▸ **AIM OF THE TASK**
The expected output is a copy of every line in the records with the string "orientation".

Items from a data source
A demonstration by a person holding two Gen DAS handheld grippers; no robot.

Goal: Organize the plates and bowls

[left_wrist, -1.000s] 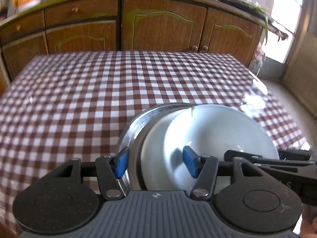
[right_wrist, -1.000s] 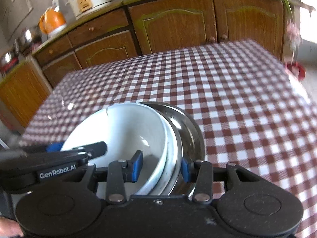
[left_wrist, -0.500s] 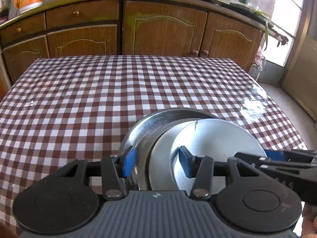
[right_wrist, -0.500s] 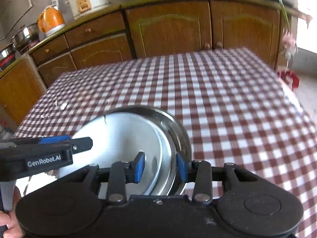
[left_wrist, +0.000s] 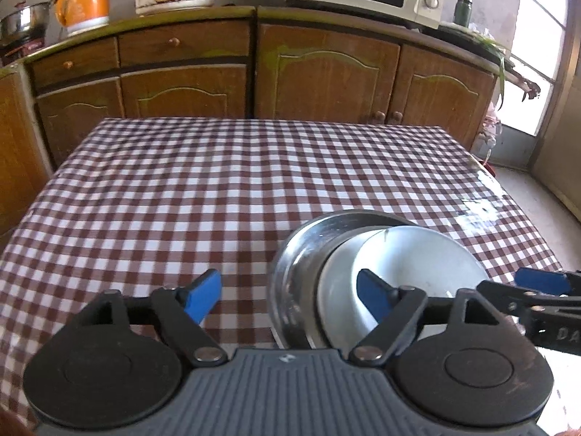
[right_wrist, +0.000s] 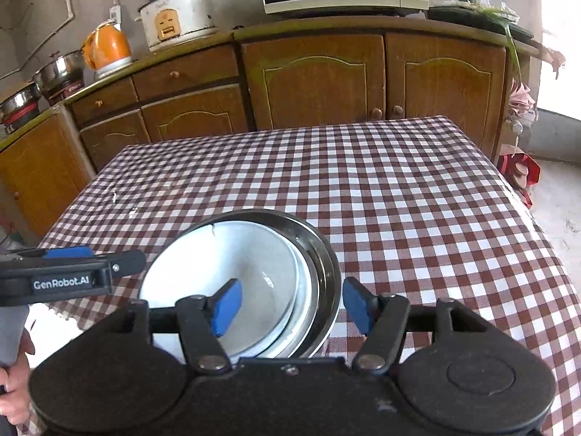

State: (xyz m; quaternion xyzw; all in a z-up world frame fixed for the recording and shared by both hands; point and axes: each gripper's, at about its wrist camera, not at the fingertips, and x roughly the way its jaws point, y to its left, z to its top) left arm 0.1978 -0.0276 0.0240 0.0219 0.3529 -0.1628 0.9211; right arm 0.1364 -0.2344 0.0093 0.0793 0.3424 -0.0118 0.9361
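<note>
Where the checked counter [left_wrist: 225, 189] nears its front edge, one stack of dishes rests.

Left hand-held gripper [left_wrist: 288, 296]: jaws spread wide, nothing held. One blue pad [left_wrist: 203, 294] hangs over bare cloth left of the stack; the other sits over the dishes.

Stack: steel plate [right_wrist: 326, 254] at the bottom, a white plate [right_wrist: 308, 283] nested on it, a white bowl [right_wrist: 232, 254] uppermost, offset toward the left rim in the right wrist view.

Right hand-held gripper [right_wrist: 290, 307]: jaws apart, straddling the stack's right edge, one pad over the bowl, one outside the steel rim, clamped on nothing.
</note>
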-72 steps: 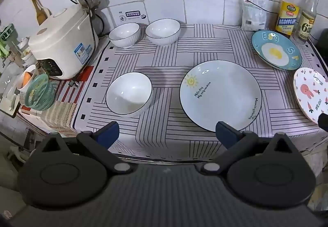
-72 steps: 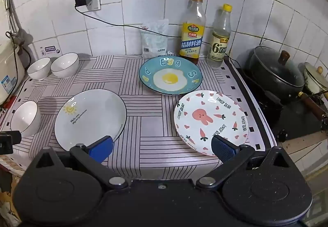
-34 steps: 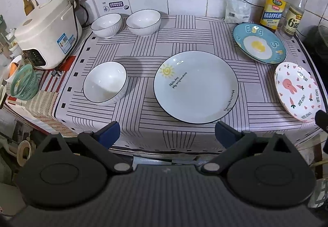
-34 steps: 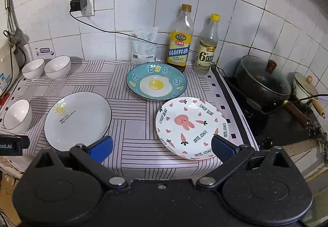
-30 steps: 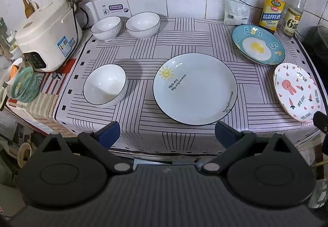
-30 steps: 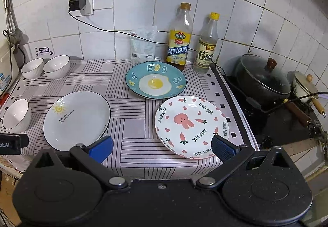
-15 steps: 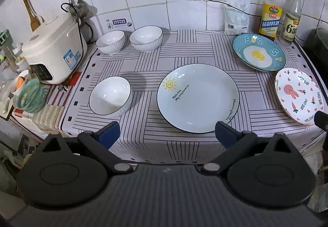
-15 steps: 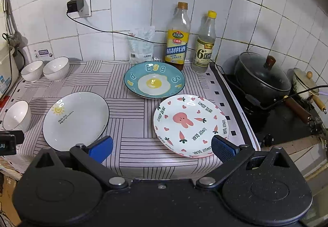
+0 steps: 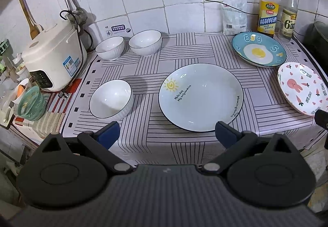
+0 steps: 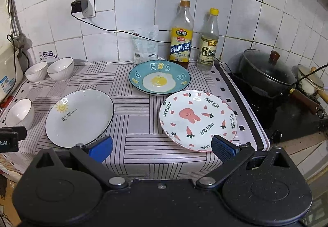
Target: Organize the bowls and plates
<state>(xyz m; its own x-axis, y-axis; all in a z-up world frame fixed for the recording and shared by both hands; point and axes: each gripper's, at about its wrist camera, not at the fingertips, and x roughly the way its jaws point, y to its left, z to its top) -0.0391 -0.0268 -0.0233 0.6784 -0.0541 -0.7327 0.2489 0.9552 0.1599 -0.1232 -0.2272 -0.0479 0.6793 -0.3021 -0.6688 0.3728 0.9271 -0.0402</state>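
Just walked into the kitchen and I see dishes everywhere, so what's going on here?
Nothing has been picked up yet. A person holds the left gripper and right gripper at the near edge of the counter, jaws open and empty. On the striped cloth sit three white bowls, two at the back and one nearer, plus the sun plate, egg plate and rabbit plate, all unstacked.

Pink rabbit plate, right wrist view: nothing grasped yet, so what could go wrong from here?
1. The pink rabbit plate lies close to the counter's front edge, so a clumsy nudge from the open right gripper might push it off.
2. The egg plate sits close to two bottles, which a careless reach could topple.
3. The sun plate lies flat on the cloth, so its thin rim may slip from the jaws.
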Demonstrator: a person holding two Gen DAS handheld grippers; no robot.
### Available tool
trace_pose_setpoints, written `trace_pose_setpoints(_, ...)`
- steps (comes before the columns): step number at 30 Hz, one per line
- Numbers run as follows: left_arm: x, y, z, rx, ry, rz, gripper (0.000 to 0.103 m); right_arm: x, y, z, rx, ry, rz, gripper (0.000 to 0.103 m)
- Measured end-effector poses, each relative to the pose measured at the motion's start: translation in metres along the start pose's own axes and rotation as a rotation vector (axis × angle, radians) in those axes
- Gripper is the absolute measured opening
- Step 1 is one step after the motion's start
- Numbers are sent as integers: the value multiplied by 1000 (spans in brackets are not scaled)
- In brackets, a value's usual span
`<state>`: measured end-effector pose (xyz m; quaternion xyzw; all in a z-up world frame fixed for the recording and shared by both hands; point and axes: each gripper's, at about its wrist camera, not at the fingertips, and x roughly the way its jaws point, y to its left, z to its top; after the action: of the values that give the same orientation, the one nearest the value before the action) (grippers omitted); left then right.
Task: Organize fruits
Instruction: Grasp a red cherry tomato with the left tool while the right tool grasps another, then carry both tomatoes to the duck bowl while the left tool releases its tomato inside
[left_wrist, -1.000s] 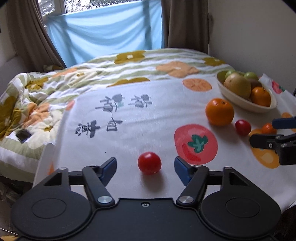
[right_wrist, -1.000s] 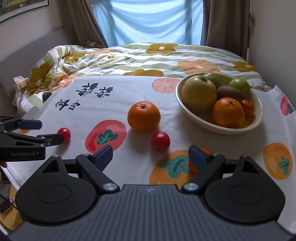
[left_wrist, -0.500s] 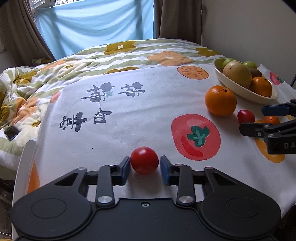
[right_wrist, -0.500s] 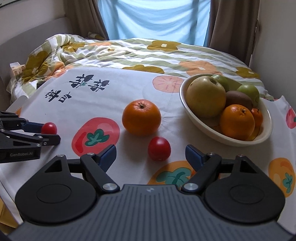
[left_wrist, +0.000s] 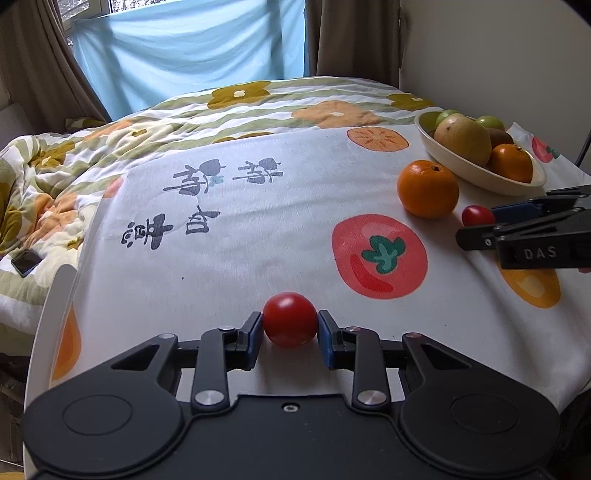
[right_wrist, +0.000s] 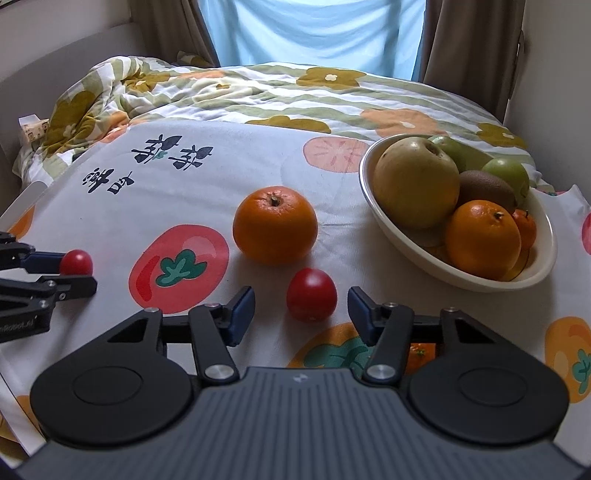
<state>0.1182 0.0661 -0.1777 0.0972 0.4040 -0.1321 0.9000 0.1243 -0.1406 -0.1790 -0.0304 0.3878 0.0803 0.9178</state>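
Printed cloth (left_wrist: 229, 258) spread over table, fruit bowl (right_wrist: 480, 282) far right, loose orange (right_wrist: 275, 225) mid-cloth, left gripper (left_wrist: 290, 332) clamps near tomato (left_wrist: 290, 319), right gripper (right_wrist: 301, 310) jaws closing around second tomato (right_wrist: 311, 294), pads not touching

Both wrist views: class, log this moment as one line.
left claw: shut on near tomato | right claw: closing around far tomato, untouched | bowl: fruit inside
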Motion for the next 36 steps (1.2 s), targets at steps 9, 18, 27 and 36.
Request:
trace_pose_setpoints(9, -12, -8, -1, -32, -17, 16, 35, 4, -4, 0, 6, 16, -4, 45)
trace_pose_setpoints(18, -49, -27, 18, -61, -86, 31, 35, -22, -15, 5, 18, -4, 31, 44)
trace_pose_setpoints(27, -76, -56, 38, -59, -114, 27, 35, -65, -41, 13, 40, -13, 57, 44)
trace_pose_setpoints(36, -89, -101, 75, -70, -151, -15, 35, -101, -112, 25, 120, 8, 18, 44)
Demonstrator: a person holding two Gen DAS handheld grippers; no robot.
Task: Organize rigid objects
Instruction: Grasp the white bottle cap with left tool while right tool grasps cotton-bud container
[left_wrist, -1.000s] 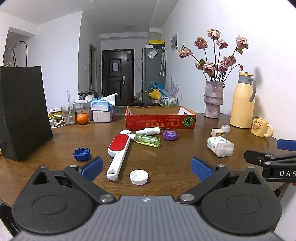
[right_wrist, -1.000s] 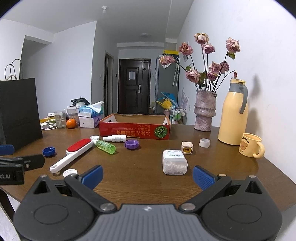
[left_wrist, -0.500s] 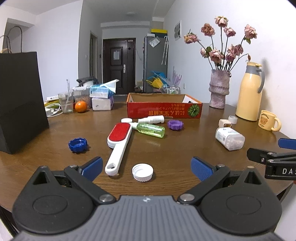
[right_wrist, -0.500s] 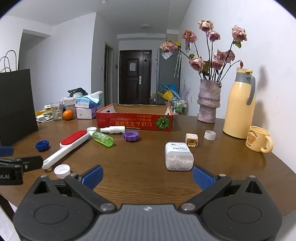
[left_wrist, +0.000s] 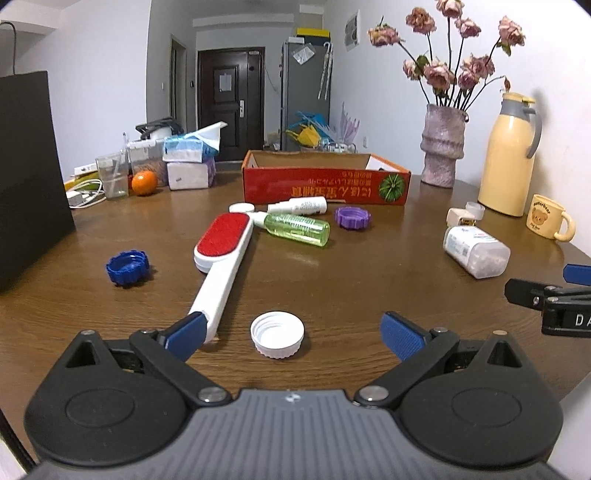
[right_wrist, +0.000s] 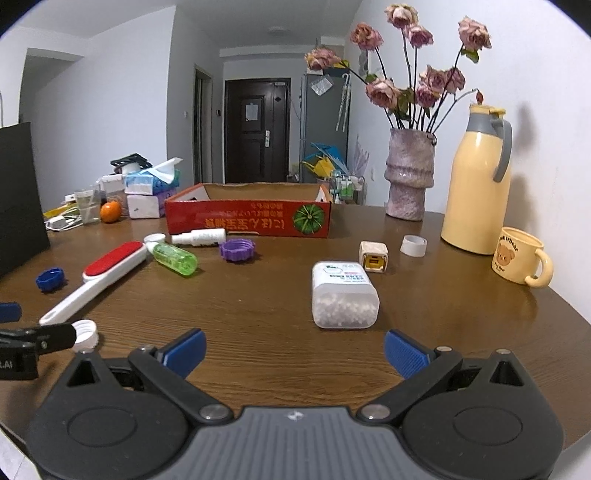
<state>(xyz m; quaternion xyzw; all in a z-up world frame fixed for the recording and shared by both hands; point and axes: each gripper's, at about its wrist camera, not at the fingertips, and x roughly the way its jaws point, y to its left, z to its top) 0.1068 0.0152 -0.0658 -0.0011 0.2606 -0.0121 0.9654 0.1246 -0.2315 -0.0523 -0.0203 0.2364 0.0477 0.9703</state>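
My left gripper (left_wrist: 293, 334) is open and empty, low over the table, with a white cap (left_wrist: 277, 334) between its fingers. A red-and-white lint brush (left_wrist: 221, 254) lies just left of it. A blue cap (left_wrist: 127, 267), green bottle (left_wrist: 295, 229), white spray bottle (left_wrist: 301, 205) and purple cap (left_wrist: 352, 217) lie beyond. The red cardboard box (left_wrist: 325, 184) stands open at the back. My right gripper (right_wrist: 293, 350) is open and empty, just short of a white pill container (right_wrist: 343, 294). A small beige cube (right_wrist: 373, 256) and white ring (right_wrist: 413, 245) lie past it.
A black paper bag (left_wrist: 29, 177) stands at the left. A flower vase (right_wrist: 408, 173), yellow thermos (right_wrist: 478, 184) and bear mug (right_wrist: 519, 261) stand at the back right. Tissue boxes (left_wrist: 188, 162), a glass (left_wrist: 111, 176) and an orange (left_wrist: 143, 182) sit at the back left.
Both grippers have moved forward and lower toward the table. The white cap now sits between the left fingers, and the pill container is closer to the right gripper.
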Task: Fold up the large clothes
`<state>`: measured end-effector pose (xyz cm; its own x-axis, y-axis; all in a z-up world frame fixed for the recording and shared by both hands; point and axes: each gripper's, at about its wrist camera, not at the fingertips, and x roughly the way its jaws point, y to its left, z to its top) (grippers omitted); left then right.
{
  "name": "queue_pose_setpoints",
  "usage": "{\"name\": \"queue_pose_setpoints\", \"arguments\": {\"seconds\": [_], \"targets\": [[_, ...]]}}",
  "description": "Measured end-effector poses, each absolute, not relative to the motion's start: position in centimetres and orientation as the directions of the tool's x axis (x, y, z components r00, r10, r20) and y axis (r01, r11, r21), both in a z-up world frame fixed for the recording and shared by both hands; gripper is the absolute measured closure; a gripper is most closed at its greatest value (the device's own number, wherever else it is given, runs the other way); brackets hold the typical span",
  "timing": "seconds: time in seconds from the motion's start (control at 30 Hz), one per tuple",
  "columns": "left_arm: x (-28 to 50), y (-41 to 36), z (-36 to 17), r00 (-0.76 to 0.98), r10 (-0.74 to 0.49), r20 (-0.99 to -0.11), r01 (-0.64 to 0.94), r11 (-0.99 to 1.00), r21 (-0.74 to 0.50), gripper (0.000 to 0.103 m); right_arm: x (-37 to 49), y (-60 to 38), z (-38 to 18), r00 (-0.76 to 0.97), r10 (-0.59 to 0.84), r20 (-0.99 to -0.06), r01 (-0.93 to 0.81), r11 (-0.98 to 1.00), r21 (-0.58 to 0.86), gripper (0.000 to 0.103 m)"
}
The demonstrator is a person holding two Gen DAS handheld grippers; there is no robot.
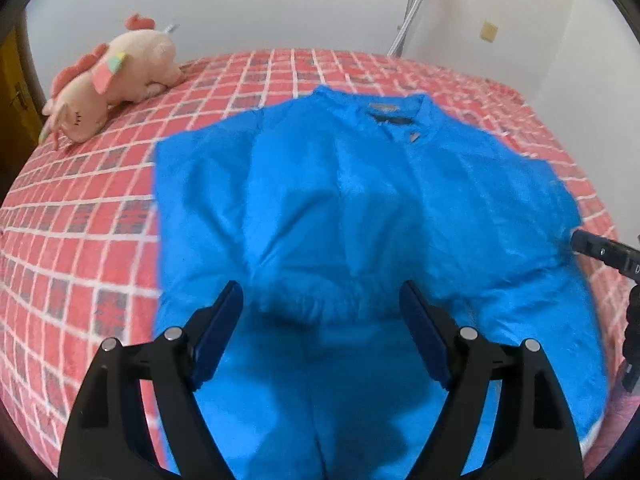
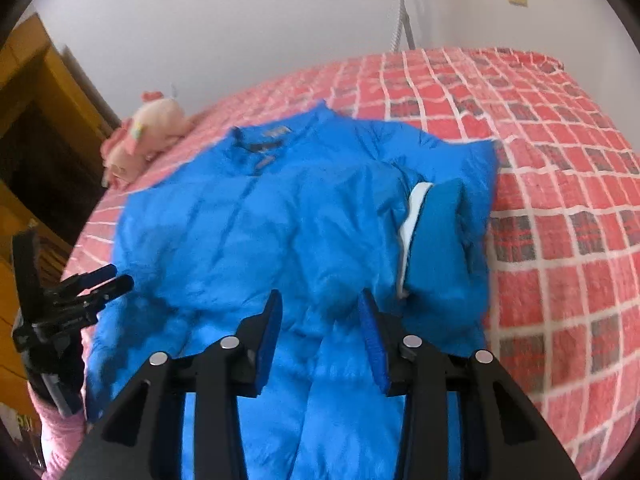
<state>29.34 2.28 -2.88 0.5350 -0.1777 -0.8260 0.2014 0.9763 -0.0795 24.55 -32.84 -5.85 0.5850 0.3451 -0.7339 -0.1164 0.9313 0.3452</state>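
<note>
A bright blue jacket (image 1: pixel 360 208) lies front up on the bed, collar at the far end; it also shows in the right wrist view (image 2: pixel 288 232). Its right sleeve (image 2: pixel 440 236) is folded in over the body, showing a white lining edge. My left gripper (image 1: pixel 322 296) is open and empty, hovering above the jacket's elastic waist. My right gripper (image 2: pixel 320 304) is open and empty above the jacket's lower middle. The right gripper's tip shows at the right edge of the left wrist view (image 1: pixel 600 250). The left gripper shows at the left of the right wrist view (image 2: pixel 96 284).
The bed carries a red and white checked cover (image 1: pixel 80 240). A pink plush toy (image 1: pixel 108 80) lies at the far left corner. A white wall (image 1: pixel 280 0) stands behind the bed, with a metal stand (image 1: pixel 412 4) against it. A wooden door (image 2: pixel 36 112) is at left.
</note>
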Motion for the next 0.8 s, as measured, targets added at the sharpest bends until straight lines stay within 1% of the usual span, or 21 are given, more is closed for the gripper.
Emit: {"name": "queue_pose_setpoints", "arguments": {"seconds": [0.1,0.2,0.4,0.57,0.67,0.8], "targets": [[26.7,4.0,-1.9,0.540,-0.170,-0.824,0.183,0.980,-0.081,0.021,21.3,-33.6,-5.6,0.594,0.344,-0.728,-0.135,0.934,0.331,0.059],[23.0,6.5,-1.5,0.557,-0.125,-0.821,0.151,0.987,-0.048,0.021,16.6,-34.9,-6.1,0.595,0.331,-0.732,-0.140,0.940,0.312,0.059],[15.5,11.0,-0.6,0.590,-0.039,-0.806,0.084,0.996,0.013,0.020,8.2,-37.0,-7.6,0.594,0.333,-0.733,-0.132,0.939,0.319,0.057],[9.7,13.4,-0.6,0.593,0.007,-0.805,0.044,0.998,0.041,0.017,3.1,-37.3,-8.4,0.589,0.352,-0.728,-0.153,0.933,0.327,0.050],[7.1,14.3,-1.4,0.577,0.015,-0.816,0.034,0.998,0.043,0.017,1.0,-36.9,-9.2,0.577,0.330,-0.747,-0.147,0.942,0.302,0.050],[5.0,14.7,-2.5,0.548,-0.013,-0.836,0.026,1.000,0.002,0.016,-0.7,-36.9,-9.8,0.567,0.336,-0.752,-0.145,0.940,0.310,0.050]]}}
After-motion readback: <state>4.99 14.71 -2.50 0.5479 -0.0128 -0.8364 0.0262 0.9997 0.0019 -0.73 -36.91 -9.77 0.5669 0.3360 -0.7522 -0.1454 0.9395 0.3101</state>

▸ **EXERCISE ANSWER**
`<state>`: measured end-effector pose (xyz m; quaternion xyzw; all in a z-up world frame fixed for the recording and shared by both hands; point and axes: each gripper's, at about its wrist camera, not at the fingertips, and x roughly the way its jaws point, y to its left, z to its top; after the action: of the values that give the same orientation, the one nearest the value before the action) (grippers omitted); left then right.
  "description": "Measured end-effector poses, each absolute, not relative to the motion's start: position in centimetres and orientation as the directions of the tool's x axis (x, y, z components r00, r10, r20) and y axis (r01, r11, r21), both in a z-up world frame fixed for the recording and shared by both hands; gripper is the absolute measured closure; a gripper is most closed at its greatest value (the device's own number, wherever else it is given, runs the other way); brackets hold the typical span",

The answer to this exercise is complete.